You either intended such future interpretations, or you didn't. Did you do it by design or was it just chance?
 
But you haven't tested them in the same way, and you haven't attempted any definitions of significance. So the fact that you're "not seeing the same degree of order" is a result of the fact that you're not looking, not of the fact that it isn't there.

If you can't understand this point, then you will never understand why we are not accepting your assertions.
You should know that I have already conceded that I can never hope to climb that particular mountain. So I am pressing ahead with the undiminished possibility that, for some purposes, proof of that sort is not required.
I am presenting material that implies people of the past must have revered this phenomenon without proof. There is plenty of anecdotal evidence available to make it likely the Genesis Seal (illusion, if you like) had an influence in human affairs. If you demand proof that it is not an illusion, you rule out-of-hand a potential tool in any number of academic disciplines.
As an analogy, there are academics who study the effect the Bible has had on societies that placed their trust in its absolute truth.
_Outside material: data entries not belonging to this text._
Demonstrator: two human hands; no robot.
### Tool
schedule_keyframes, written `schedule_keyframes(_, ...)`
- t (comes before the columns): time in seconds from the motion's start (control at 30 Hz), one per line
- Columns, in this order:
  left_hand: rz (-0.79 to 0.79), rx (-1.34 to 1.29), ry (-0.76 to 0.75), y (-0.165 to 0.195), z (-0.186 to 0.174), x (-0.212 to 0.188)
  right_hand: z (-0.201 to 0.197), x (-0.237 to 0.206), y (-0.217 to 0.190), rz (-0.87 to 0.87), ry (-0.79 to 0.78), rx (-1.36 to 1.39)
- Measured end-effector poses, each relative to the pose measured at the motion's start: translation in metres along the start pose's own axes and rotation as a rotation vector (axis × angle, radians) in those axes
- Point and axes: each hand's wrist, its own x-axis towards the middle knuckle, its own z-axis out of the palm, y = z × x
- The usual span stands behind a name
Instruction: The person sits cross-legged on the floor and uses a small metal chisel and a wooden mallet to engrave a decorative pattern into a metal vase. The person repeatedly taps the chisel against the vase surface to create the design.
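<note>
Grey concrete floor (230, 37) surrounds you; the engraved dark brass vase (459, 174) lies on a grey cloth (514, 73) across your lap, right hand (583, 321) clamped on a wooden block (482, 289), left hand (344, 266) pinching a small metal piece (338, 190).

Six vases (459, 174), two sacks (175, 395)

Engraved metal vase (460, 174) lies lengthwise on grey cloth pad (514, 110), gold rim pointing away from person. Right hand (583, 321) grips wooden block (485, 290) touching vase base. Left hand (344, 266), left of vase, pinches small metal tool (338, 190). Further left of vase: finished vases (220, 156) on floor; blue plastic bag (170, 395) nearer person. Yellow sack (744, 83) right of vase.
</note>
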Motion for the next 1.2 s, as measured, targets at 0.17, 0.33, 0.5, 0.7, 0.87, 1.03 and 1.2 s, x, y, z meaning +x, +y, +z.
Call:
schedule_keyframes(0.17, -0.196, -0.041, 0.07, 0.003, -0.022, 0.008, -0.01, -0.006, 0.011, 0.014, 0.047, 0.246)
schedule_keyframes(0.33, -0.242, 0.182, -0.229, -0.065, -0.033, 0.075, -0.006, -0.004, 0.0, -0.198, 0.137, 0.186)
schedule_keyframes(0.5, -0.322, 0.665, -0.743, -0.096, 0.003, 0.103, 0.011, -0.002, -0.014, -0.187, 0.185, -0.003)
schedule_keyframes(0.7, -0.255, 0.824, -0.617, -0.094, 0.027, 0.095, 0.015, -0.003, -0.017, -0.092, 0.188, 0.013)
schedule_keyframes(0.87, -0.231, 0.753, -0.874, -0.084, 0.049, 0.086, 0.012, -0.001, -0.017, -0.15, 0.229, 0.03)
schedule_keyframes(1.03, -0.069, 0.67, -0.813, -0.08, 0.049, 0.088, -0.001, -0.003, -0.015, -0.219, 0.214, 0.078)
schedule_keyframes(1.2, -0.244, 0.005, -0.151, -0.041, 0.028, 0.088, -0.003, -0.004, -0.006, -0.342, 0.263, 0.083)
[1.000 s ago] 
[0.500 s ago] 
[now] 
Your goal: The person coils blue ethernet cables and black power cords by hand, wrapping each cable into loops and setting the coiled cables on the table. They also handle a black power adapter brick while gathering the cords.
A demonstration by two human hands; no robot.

For that purpose, it would not matter whether the Bible is 100% true or 2% true. It exists, and it had an effect that can be understood in terms of people's behaviour.
 
You should know that I have already conceded that I can never hope to climb that particular mountain. So I am pressing ahead with the undiminished possibility that, for some purposes, proof of that sort is not required.
I am presenting material that implies people of the past must have revered this phenomenon without proof. There is plenty of anecdotal evidence available to make it likely the Genesis Seal (illusion, if you like) had an influence in human affairs. If you demand proof that it is not an illusion, you rule out-of-hand a potential tool in any number of academic disciplines.
As an analogy, there are academics who study the effect the Bible has had on societies that placed their trust in its absolute truth. For that purpose, it would not matter whether the Bible is 100% true or 2% true. It exists, and it had an effect that can be understood in terms of people's behaviour.
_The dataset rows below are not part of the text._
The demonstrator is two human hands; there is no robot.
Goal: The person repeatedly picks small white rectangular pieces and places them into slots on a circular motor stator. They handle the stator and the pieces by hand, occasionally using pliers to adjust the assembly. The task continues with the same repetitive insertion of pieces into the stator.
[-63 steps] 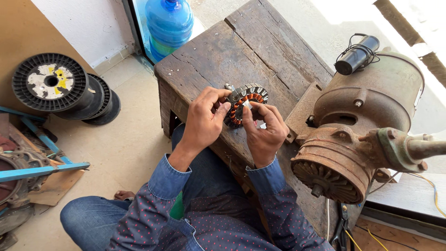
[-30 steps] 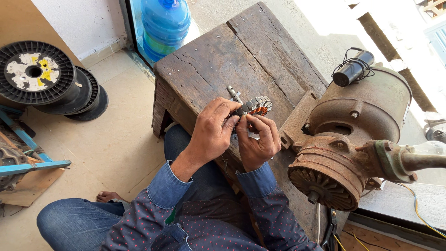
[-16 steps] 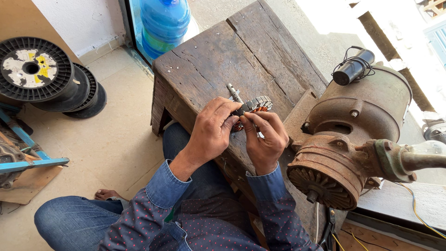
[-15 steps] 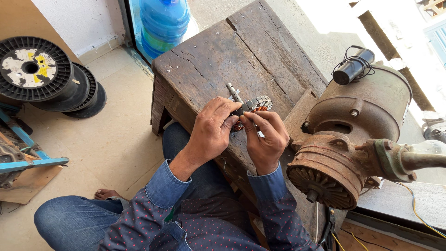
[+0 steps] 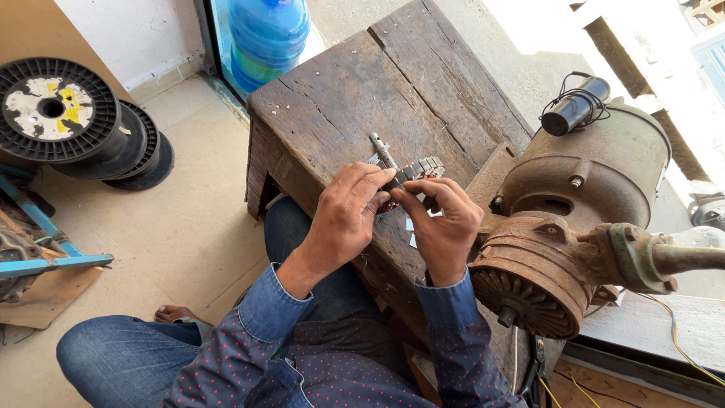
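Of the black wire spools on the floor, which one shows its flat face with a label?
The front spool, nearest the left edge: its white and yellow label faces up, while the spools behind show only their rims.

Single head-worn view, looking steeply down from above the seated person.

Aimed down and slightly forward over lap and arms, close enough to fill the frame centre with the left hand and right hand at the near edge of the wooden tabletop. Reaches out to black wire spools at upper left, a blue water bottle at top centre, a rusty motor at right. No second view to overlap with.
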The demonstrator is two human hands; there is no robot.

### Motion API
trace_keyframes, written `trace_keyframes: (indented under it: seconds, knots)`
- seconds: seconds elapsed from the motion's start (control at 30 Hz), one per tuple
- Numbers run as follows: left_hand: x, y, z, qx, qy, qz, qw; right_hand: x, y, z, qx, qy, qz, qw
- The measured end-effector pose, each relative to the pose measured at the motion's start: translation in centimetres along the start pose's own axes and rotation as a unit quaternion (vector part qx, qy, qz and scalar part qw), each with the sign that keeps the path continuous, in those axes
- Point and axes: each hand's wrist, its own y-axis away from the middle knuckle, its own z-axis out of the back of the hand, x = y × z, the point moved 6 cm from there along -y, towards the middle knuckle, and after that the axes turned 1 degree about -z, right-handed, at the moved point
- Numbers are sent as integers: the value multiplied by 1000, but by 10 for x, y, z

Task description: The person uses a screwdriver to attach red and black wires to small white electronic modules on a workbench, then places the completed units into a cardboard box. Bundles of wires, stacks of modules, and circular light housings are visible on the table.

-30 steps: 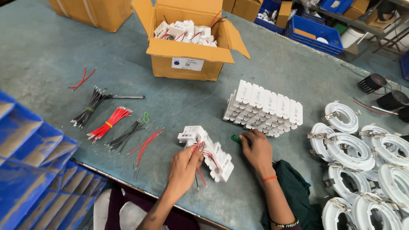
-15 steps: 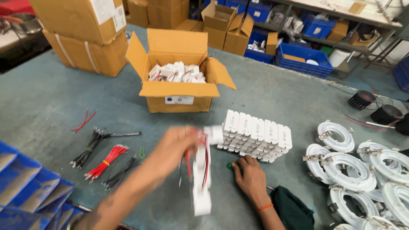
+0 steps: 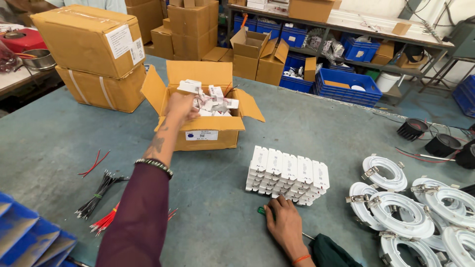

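White plastic driver units (image 3: 210, 103), small blocky casings with thin wires, fill the open cardboard box (image 3: 203, 131) far left of centre on the grey table (image 3: 321, 128). The left hand (image 3: 180, 108) reaches into the box, fingers curled around one unit. Half a second ago that hand was carrying a unit above the table; now it is at the box. The right hand (image 3: 286, 225) rests flat near the stacked white units (image 3: 288, 174), covering a green-handled tool (image 3: 261, 211)

Right of the one open cardboard box (image 3: 205, 132): one stack of white plastic units (image 3: 288, 175). Left of it: two sealed cartons (image 3: 89, 42), two wire bundles (image 3: 99, 190).
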Motion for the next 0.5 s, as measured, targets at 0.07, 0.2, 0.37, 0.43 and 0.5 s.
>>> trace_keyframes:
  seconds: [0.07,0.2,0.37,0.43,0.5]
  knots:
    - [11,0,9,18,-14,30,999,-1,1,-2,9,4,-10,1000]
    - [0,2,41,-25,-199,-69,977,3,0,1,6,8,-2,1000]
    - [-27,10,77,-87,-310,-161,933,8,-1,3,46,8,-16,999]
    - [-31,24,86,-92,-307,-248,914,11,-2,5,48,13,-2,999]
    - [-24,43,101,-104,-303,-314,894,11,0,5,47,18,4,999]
Present this anecdotal evidence.
 
EvilQuest said:
You could state categorically that it was just a phrase that you used as part of your introduction and that you had no intent beyond that, but I'd just say you were being modest. After all, the emergent patterns clearly reveal not only an aesthetic beauty but also a very real interplay of relationships as each unlocked word or phrase seamlessly flows into the next, providing prophetic messages that we all can learn and take comfort from. And you must have had that in mind when you wrote your OP. No?

There is a qualitative rift between my perception and yours. You say there is aesthetic beauty in the patterns obtained from my OP. I, on the other hand, am saying that there is content but no appreciable order. One example will suffice, though there are plenty more in The Genesis Seal.
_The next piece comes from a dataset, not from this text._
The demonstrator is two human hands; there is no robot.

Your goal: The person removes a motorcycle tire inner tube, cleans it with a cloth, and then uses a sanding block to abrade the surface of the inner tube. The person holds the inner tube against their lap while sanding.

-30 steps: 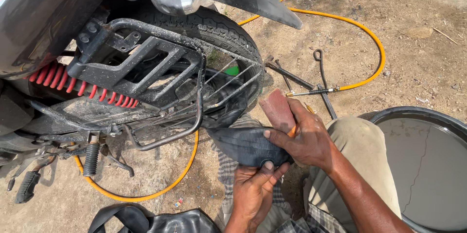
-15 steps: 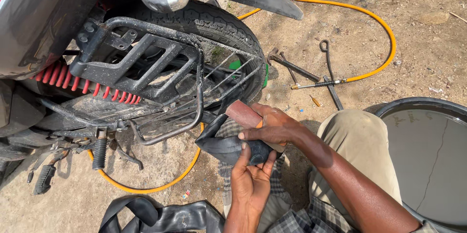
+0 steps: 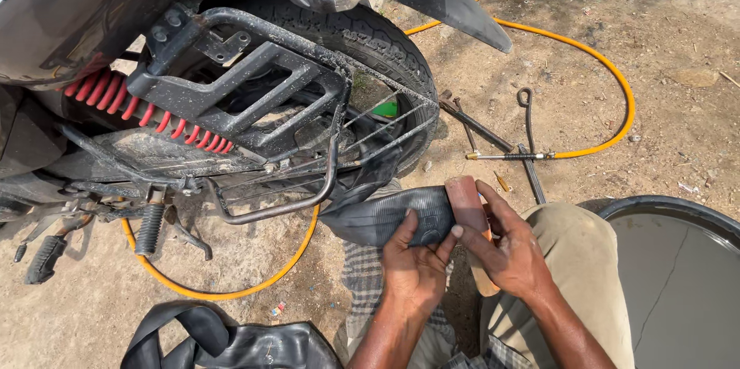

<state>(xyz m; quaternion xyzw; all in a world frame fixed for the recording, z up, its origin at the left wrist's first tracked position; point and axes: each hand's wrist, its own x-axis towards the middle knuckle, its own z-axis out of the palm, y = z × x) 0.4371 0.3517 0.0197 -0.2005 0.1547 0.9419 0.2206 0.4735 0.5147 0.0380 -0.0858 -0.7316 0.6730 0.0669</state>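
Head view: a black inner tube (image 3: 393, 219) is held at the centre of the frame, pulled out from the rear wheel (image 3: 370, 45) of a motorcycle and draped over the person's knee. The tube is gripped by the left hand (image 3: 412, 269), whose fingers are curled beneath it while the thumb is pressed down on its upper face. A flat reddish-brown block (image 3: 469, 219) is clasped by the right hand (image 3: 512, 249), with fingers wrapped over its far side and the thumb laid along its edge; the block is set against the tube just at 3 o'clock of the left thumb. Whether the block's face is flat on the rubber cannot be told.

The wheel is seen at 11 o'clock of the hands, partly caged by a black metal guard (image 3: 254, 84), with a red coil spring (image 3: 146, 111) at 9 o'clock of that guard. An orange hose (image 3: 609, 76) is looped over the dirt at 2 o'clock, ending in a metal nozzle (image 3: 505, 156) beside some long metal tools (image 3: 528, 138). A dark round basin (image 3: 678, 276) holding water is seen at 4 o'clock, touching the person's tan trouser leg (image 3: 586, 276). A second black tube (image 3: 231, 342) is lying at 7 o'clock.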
In the G1 Square, the extreme R-H corner (3x3 group) contains the vertical emergent word for 'light', and the contrasting, horizontal, emergent word for 'thick darkness'. When the text is reversed in the G4 Square (but following the same spiral path), the same 3x3 zone contains 'a ram' in place of thick darkness, and 'life' in place of light. If we regard the ram as a sacrificial animal, there is a clear conceptual similarity between the two pairs of words. They are not just in the same location, they convey the same sort of contrasting ideas.
If you don't accept the improbability of this happening by accident (and I do accept that coincidences happen all the time), then I can show several more examples. As I am sure you will know, by the laws of probability, the odds against them all happening by chance alone is the product of the odds against each of them individually. The trouble is, it must be practically impossible to put real numbers in these boxes.

Now, if you will excuse me, I need to get some sleep.